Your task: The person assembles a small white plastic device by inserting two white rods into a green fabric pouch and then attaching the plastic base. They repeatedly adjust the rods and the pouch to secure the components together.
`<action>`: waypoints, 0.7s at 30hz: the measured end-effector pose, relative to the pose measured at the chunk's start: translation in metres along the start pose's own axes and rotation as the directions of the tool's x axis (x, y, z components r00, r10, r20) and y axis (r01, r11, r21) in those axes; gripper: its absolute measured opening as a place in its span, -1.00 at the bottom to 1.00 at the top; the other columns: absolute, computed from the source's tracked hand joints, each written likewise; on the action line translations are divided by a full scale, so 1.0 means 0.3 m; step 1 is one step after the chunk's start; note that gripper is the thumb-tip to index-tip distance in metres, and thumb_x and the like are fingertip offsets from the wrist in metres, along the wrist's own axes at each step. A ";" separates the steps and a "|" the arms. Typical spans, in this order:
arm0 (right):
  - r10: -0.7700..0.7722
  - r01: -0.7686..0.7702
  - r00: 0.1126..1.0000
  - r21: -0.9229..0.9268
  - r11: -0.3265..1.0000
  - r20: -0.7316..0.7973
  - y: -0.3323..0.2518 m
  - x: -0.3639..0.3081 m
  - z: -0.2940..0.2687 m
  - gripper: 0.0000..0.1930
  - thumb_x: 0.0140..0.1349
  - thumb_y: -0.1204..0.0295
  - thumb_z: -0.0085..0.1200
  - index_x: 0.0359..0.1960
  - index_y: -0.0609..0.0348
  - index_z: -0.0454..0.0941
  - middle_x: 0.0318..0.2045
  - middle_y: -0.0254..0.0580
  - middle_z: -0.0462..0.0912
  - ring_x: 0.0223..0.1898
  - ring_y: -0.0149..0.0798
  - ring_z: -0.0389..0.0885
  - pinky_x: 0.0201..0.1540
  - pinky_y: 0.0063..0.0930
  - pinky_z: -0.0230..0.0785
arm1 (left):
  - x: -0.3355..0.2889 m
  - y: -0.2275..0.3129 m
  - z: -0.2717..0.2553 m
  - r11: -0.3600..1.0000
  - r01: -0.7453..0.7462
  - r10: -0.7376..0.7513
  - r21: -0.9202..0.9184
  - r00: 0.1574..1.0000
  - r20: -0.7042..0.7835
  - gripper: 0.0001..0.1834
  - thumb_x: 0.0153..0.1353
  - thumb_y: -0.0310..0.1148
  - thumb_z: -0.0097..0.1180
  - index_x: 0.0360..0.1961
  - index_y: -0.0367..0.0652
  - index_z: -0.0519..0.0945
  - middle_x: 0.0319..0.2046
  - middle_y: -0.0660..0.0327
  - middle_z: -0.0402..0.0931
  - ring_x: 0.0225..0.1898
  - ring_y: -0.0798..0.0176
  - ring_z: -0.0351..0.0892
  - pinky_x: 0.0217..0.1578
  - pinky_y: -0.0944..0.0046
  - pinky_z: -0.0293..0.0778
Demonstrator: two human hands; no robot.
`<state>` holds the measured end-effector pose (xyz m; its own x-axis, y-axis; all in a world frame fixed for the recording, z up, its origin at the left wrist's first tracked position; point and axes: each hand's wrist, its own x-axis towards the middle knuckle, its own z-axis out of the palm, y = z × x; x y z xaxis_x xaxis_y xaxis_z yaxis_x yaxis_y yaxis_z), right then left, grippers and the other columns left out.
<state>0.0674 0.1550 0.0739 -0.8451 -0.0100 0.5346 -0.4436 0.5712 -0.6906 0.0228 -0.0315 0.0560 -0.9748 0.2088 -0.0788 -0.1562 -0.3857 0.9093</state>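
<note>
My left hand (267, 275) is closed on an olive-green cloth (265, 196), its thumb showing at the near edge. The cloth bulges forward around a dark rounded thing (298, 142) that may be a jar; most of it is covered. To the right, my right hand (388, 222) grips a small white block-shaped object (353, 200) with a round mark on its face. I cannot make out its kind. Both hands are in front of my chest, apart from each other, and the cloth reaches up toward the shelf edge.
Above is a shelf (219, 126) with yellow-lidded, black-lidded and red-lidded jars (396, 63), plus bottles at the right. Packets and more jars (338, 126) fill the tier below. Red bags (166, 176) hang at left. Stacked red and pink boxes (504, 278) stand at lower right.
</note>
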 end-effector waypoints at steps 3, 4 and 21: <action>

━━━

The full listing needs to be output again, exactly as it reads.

Your task: The person assembles a small white plastic device by inserting two white rods into a green fabric pouch and then attaching the plastic base. They repeatedly adjust the rods and the pouch to secure the components together.
`<action>`: waypoints, 0.7s at 30hz: the measured end-effector pose, relative to the pose measured at the chunk's start: translation in metres along the start pose's own axes and rotation as the directions of the tool's x axis (x, y, z components r00, r10, r20) and y axis (r01, r11, r21) in those axes; gripper: its absolute measured opening as a place in its span, -1.00 at the bottom to 1.00 at the top; the other columns: absolute, computed from the source's tracked hand joints, each written likewise; on the action line translations are divided by a full scale, so 1.0 means 0.3 m; step 1 is one step after the chunk's start; note that gripper is the thumb-tip to index-tip distance in metres, and thumb_x and the like are fingertip offsets from the wrist in metres, along the wrist's own axes at each step. A ";" separates the steps and a "|" the arms. Typical spans, in this order:
arm0 (right):
  - r10: -0.7700..0.7722
  - r01: -0.7686..0.7702
  - r00: 0.1126..1.0000
  - r21: -0.9229..0.9268
  - r11: -0.3265..1.0000
  - r20: -0.7316..0.7973
  - y: -0.3323..0.2518 m
  - x: -0.3639..0.3081 m
  - z: -0.2940..0.2687 m
  - gripper: 0.0000..0.1930
  - thumb_x: 0.0140..0.1349
  - thumb_y: -0.1204..0.0295
  - thumb_z: -0.0085..0.1200
  - index_x: 0.0359..0.1960
  - index_y: -0.0609..0.0348
  - index_z: -0.0454..0.0941
  - middle_x: 0.0318..0.2045
  - middle_y: -0.0254..0.0580
  - middle_z: -0.0462..0.0912
  - ring_x: 0.0223..0.1898
  - ring_y: -0.0149..0.0798
  - ring_z: -0.0389..0.0885
  - pinky_x: 0.0201..0.1540
  - pinky_y: 0.0063..0.0930
  - pinky_z: -0.0230..0.0785
arm1 (left):
  - x: -0.3355..0.2889 m
  - y: -0.2275..0.3129 m
  - z: -0.2717..0.2553 m
  - r11: -0.3600..1.0000
  - r01: -0.7453..0.7462
  - r10: -0.7376..0.7513
  - r21: -0.9202..0.9184
  - r00: 0.1574..1.0000
  - r20: -0.7042..0.7835
  - gripper: 0.0001..0.1834
  - thumb_x: 0.0153..0.1353
  - thumb_y: -0.0310..0.1148
  - thumb_z: -0.0097..0.1180
  - index_x: 0.0360..0.1961
  - index_y: -0.0367..0.0652
  - index_z: -0.0519..0.0945
  - middle_x: 0.0319..0.2046
  - middle_y: -0.0660..0.0327
  - middle_z: -0.0402..0.0931
  - ring_x: 0.0225..0.1898
  - ring_y: -0.0798..0.0176
  - ring_z: -0.0351..0.0892
  - pinky_x: 0.0217..0.1578
  - pinky_y: -0.0944..0.0046
  - pinky_z: -0.0293..0.0778
Demonstrator: two human hands; no robot.
`<state>` holds the measured end-effector pose (xyz m; its own x-axis, y-axis; all in a world frame fixed for the recording, z up, its origin at the left wrist's first tracked position; point and axes: each hand's wrist, its own x-axis towards the middle knuckle, its own z-axis out of the palm, y = z × x; x y z xaxis_x xaxis_y xaxis_z yaxis_x yaxis_y yaxis_z), right then left, grippers and the other columns left out.
<state>0.0674 0.1550 0.0739 -0.8451 -0.0100 0.5346 -0.4436 0.5712 -0.6906 0.0228 -0.0315 0.0560 -0.9748 0.2088 -0.0788 -0.1562 -0.3857 0.9093</state>
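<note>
My left hand (267, 275) is closed on an olive-green cloth (265, 196), its thumb showing at the near edge. The cloth bulges forward around a dark rounded thing (298, 142) that may be a jar; most of it is covered. To the right, my right hand (388, 222) grips a small white block-shaped object (353, 200) with a round mark on its face. I cannot make out its kind. Both hands are in front of my chest, apart from each other, and the cloth reaches up toward the shelf edge.
Above is a shelf (219, 126) with yellow-lidded, black-lidded and red-lidded jars (396, 63), plus bottles at the right. Packets and more jars (338, 126) fill the tier below. Red bags (166, 176) hang at left. Stacked red and pink boxes (504, 278) stand at lower right.
</note>
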 end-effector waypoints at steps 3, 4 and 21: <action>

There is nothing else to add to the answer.